The paper is organized as follows: In Sect. 2, we describe the simulated turbulence. In Sect. 3, we describe the turbulence theory overview. Section 4 shows analysis and experimental results. Finally, the conclusion appears in Sect. 5.

To create a laboratory-simulated turbulence, we use a turbulence box consisting of four small fans and two electrical heating elements. Figure 1(a) shows the experimental set up which is used to simulate turbulence on a laser beam. We created a laboratory simulated turbulence box (0.5 m wide, 2 m long, and 0.5 m high) and a laser source with 632.8 nm, 7.0 mW power. An optical detector connected with an optical power meter is used. The heating elements are used to produce warm air inside the turbulence box, and four small fans are used to produce wind inside the turbulence box and to increase the homogeneity of turbulence inside the box. Figure 1(b) shows the physical dimensions of the turbulence box. To characterize and analyze atmospheric turbulence on the laser beam, Helium-Neon is used along with a simulated turbulence box and a detector connected with a power meter. Our experiment is divided into two parts with respect to activities performed: in part 1, we observed the light beam through the turbulence box without switching on the fans; and in part 2, we observed the light beam through the turbulence when we put on the fans. The turbulence induces intense random fluctuation in the beam known as scintillation; in both parts we were able to create scintillation. This is an effect of many random changes in the index of refraction along the path of the beam propagation due to turbulence, and we saw beam deformation occur, because of small scale dynamic changes in the index refraction of the atmosphere. When the fans are switched on the artificial wind blowing inside the turbulence box creates different scintillation indices in regimes.

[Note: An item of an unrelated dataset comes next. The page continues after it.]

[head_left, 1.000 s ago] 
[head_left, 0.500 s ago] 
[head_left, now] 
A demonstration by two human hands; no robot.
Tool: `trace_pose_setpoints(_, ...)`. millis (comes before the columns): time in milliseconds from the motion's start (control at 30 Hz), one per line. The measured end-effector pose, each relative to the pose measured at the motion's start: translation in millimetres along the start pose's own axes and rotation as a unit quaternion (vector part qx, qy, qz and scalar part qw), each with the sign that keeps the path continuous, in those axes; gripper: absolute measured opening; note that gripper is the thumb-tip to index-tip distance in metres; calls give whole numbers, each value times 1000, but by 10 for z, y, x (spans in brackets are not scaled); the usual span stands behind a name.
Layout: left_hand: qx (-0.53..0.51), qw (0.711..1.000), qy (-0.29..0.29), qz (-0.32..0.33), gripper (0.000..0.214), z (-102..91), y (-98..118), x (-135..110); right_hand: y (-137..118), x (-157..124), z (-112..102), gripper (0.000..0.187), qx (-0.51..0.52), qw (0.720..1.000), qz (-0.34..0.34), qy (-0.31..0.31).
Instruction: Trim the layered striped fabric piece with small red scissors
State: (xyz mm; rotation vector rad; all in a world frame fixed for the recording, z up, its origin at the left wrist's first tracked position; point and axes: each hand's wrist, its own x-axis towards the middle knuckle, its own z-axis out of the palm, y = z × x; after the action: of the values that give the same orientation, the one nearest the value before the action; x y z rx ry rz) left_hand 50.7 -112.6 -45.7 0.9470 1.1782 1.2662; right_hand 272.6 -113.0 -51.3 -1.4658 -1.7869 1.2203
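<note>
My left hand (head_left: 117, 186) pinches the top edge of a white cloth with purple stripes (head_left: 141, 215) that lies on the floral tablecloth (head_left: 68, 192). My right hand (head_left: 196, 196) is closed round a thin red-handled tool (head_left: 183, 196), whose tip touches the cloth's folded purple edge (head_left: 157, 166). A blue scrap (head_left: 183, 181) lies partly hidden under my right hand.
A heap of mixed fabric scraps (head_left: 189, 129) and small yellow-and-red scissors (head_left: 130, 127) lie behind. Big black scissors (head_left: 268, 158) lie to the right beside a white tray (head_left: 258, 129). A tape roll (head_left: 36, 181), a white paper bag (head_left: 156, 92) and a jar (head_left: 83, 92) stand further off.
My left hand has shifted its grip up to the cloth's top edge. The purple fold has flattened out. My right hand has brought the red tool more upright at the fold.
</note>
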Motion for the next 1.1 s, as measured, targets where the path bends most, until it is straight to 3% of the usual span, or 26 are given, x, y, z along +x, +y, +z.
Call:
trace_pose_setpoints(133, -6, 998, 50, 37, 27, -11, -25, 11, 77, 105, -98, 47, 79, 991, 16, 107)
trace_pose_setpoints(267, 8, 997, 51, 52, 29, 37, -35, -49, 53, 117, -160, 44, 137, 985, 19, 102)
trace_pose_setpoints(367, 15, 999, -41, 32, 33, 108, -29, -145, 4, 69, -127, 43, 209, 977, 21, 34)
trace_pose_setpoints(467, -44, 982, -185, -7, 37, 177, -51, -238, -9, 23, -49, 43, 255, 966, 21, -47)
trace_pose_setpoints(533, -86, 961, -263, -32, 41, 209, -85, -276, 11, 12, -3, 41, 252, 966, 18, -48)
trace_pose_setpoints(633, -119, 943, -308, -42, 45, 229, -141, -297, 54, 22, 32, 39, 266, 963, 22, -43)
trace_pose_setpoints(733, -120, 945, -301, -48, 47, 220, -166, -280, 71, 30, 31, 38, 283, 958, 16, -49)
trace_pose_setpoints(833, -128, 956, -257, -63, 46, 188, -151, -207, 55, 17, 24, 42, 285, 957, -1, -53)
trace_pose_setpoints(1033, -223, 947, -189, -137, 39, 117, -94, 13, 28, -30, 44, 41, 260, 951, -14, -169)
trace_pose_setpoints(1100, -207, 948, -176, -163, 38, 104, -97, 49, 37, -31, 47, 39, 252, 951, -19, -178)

The atmosphere is not an ideal communication channel. Atmospheric turbulence can cause fluctuation in the received signal level, which increases the bit errors in a digital communication link. In order to quantify the performance limitation, a better understanding of the effect of the intensity fluctuations on the received signal, all turbulence level is needed. When a laser beam propagates through the atmosphere, turbulence causes a number of effects including scintillation. Scintillation can be described as the destructive and constructive interference of optical waves caused by the fluctuations in the index of refraction along the optical path.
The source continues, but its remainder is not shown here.